Once upon a time in Hollywood, ready-made titles such as The Avengers, Toy Story, The Lion King, Spider-Man and Aladdin didn’t have total dominance at the summer box-office. Instead, smaller-budgeted, shockingly original options balanced out the popcorn fare. (Don’t believe me? A few recent examples: Boyhood, The Big Sick, RBG and (500) Days of Summer.) But there’s still time to redeem the summer of 2019! These five works all debuted to acclaim at the Sundance Film Festival back in January — hey, remember when we all wore heavy coats? — and are now steadily making their way into a theater near you this August. To paraphrase Simba and Nala, can you catch these indies tonight?

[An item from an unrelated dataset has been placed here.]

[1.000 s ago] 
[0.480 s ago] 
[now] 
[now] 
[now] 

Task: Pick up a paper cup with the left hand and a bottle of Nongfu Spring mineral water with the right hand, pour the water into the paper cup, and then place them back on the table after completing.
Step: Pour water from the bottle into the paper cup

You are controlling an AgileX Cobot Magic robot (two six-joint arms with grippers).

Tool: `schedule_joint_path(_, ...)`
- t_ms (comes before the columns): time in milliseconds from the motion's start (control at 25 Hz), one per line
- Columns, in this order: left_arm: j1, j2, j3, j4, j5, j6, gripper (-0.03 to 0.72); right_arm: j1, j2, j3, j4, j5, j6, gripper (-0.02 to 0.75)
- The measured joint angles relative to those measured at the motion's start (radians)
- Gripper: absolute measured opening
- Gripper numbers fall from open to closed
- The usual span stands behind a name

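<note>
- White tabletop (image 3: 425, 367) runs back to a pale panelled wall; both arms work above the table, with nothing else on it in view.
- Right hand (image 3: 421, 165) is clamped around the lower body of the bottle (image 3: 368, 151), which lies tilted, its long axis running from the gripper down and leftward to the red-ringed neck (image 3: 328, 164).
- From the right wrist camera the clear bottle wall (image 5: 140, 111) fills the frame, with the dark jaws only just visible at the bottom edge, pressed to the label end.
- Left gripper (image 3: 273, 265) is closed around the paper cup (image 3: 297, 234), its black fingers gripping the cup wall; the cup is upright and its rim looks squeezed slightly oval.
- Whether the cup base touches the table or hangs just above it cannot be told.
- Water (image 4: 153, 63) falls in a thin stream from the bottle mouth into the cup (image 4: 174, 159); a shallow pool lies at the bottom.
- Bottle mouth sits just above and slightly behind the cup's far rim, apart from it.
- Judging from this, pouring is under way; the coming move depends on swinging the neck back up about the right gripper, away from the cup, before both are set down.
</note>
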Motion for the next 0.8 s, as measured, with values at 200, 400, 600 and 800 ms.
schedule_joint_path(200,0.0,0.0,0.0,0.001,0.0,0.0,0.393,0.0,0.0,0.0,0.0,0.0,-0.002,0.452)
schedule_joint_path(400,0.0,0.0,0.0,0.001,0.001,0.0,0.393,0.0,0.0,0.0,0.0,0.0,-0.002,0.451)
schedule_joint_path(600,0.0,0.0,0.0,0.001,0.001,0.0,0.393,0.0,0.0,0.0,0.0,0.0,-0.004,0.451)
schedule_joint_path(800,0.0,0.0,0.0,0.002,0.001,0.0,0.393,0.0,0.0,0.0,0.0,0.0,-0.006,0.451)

Please?! With a cherry on top?
1. The Farewell
The numbers don’t lie! In July, this Awkwafina-led family drama surpassed Avengers: End Game for the biggest per-theater box office average year. Mind you, Endgame accomplished that feat with 4,662 theaters while The Farewell only showed in four but still. Now The Farewell — a lovely take on the joys and agonies (and more joys) of a bustling family — is expanding across the country. Awkawina’s struggling writer Billie heads to China to see her beloved grandma who’s been diagnosed with stage-four lung cancer. She longs to take care of her in her final months, yet her relatives — all in town for a purported wedding — don’t want the ailing matriarch to know of her fate. Sweet and profound, this special film transcends all ages, races and cultures. Prepare to weep as the credits roll . . . but not for the reason you think. Promise. (In theaters everywhere Friday, August 2)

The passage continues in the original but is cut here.